◆ **ASSIGNMENT**
Exclude the pictures; give every entry again exactly as written.

►

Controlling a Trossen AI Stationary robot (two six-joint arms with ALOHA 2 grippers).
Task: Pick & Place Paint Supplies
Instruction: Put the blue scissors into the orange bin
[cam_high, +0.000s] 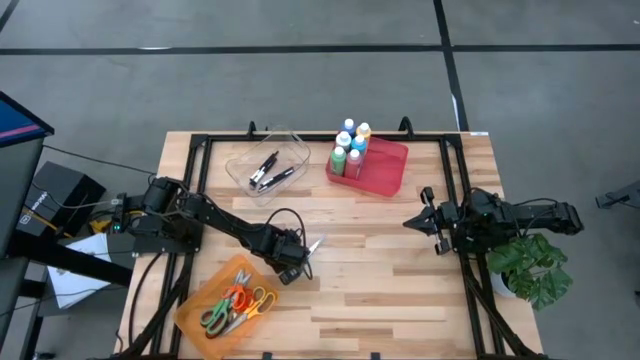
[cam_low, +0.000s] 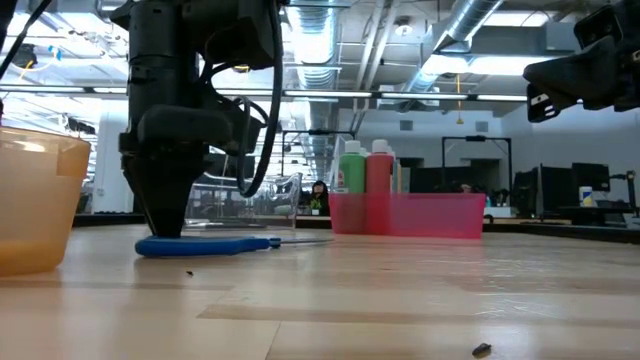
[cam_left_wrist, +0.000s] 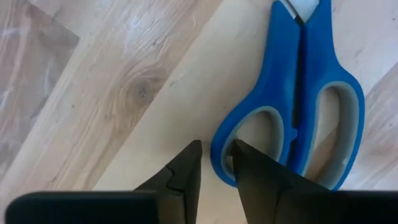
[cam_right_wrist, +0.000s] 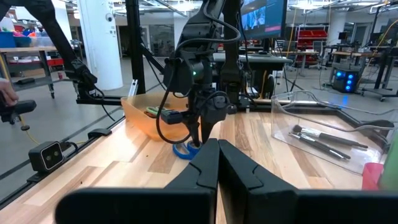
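Observation:
Blue scissors (cam_left_wrist: 311, 93) lie flat on the table, blades (cam_high: 314, 244) pointing toward the far right. My left gripper (cam_left_wrist: 216, 144) points down at their handle end, open by a narrow gap astride the rim of one handle loop (cam_left_wrist: 219, 155). Several paint bottles (cam_high: 350, 145) with white caps stand upright in a red tray (cam_high: 388, 170) at the far middle. My right gripper (cam_high: 415, 222) hangs shut and level at the right side, away from everything. My left gripper comes from above with one finger (cam_left_wrist: 258, 171) inside a handle loop of the scissors and the other finger (cam_left_wrist: 186, 168) outside it. A strip of table shows between the outer finger and the loop's rim (cam_left_wrist: 214, 163). Whether either finger touches the rim I cannot tell. The scissors lie flat.
An orange bin (cam_high: 205, 312) with several coloured-handled scissors stands at the near left, just beside my left gripper. A clear container (cam_high: 268, 165) with brushes sits at the far left of the middle. A potted plant (cam_high: 530, 265) stands at the right edge.

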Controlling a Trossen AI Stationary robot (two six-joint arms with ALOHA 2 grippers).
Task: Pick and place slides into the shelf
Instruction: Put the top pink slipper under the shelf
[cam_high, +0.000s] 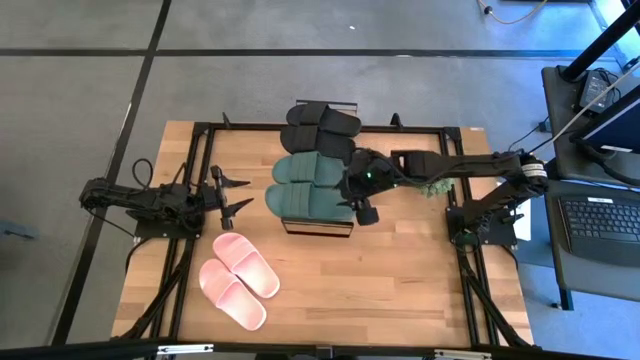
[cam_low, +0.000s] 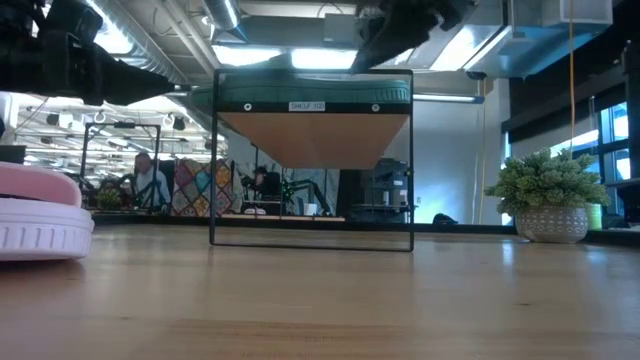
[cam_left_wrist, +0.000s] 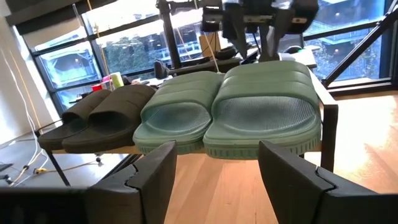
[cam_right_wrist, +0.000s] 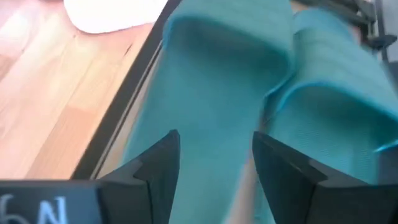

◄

◆ **EXERCISE RESULT**
Controlling a Trossen AI Stationary robot (two six-joint arms with ALOHA 2 grippers).
Task: Pick & Place Paint Supplies
Instruction: Put the blue scissors into the orange bin
[cam_high, +0.000s] 
[cam_low, +0.000s] 
[cam_left_wrist, +0.000s] 
[cam_right_wrist, +0.000s] 
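Observation:
Blue scissors (cam_left_wrist: 311, 93) lie flat on the table, blades (cam_high: 314, 244) pointing toward the far right. My left gripper (cam_left_wrist: 216, 144) points down at their handle end, open by a narrow gap astride the rim of one handle loop (cam_left_wrist: 219, 155). Several paint bottles (cam_high: 350, 145) with white caps stand upright in a red tray (cam_high: 388, 170) at the far middle. My right gripper (cam_high: 415, 222) hangs shut and level at the right side, away from everything. My left gripper comes from above with one finger (cam_left_wrist: 258, 171) inside a handle loop of the scissors and the other finger (cam_left_wrist: 186, 168) outside it. A strip of table shows between the outer finger and the loop's rim (cam_left_wrist: 214, 163). Whether either finger touches the rim I cannot tell. The scissors lie flat.
An orange bin (cam_high: 205, 312) with several coloured-handled scissors stands at the near left, just beside my left gripper. A clear container (cam_high: 268, 165) with brushes sits at the far left of the middle. A potted plant (cam_high: 530, 265) stands at the right edge.
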
Controlling a Trossen AI Stationary robot (two six-joint arms with ALOHA 2 grippers).
Task: Pick and place slides into the shelf
Instruction: Put the top pink slipper under the shelf
[cam_high, +0.000s] 
[cam_low, +0.000s] 
[cam_left_wrist, +0.000s] 
[cam_right_wrist, +0.000s] 

That completes the exercise.